NEW YORK (Reuters) - A gauge of global equities retreated for a second straight session and U.S. Treasury yields fell as simmering trade concerns gained steam and the pace of the U.S. corporate earnings season picked up.

On Wall Street, CSX Corp was one of the biggest drags on the benchmark S&P 500 index. The railroad tumbled 10.27% after it reported quarterly earnings that missed expectations and cut its full-year revenue forecast on weakness in its trade-related intermodal business. Fellow railroad Union Pacific lost 6.34% while Berkshire Hathaway, which owns railroad Burlington Northern Santa Fe, saw its Class B shares fall 2.55%.

The results come after U.S. President Donald Trump renewed his threat to tax another $325 billion of Chinese goods on Tuesday, which weighed on stocks. In addition, the U.S. could also face Chinese sanctions, following a World Trade Organization ruling on Tuesday, further complicating trade talks between the two countries.

“None of the underlying issues have really been put to bed,” said Ed Campbell, portfolio manager and managing director at QMA in Newark, New Jersey, regarding trade concerns. “It’s a risk factor that could come back at any time.”

U.S. stocks have also eased over the past two sessions in part due to a sluggish start to the quarterly earnings season. Those declines also follow a rally that sent key stock averages to record peaks on expectations for lower U.S. rates.

Big banks such as Citi, JPMorgan and Wells Fargo have recorded drops in net interest margins, a sign low interest rates are hurting their bottomlines.

Bank of America shares were up 0.7% after it reported results on Wednesday but lowered its annual net interest income guidance.

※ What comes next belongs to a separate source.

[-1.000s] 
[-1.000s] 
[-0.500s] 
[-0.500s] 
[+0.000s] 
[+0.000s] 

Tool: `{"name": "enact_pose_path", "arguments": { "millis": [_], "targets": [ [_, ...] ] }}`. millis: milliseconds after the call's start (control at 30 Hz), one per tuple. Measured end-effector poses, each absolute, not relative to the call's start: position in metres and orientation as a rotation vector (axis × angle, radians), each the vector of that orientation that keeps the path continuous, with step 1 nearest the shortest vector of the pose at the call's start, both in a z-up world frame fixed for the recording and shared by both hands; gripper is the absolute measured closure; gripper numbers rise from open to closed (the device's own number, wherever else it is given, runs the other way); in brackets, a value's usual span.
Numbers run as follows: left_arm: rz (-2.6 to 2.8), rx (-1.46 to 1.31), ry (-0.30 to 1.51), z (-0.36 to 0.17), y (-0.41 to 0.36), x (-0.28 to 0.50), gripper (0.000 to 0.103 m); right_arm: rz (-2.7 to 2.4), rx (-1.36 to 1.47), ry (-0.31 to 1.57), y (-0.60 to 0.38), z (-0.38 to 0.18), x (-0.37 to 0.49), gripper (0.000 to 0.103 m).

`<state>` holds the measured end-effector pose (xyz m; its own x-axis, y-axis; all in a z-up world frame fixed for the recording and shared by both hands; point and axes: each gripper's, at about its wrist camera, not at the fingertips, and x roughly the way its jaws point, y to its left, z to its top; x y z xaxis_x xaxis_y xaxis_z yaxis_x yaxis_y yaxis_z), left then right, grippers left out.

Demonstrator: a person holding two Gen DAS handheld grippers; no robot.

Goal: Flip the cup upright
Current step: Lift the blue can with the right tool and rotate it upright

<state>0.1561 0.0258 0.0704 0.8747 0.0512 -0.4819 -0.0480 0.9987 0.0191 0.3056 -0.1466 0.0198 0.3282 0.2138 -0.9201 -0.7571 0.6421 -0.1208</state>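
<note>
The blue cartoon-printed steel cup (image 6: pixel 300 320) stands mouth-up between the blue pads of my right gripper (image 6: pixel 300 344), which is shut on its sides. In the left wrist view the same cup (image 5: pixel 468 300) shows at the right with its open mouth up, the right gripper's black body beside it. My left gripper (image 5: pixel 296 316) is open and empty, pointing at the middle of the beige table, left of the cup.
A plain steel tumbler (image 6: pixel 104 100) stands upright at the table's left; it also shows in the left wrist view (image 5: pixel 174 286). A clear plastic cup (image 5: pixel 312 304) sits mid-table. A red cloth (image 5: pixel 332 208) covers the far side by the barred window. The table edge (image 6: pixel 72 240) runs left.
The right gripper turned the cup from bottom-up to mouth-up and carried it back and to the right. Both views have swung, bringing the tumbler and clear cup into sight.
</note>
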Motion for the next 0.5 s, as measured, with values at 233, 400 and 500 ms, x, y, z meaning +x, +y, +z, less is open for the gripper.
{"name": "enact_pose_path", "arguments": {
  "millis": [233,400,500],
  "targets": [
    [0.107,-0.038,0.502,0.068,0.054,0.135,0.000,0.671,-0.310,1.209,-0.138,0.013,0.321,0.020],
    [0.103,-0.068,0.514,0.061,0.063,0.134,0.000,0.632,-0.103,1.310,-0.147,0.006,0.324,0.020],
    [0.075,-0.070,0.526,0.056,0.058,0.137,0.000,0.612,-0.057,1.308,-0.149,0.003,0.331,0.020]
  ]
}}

A specialist trader works at his post on the floor at the New York Stock Exchange (NYSE) in New York, U.S., July 16, 2019. REUTERS/Brendan McDermid

While it is still early in what is expected to be a lackluster reporting season, the earnings growth rate for the second quarter now stands at 0.4%, according to Refinitiv data. Expectations were recently calling for a quarterly decline in S&P 500 results.

The Dow Jones Industrial Average fell 115.64 points, or 0.42%, to 27,219.99, the S&P 500 lost 19.63 points, or 0.65%, to 2,984.41 and the Nasdaq Composite dropped 37.59 points, or 0.46%, to 8,185.21.

European shares closed lower as weakness in Swedish shares on some disappointing quarterly results and a decline in shares of oil majors helped snap a three-day winning streak.

The pan-European STOXX 600 index lost 0.37% and MSCI’s gauge of stocks across the globe shed 0.45%.

Along with the trade concerns, U.S. Treasury yields moved lower after data showed weakness in the housing market for a second straight month, even as mortgage rates have declined.

“The housing starts were a little weaker but the building permits were definitely significantly weaker,” said Justin Lederer, an interest rates strategist at Cantor Fitzgerald in New York.

(GRAPHIC - Housing starts, building permits Image:

Benchmark 10-year notes last rose 20/32 in price to yield 2.052%, from 2.12% late on Tuesday.

The dollar retreated after notching strong gains on Tuesday following better-than-expected monthly retail sales data, while pound bounced after touching a 27-month low versus the greenback as no-deal Brexit concerns mounted.

The dollar index fell 0.18%, with the euro up 0.12% to $1.1223. Sterling was last trading at $1.2434, up 0.25% on the day.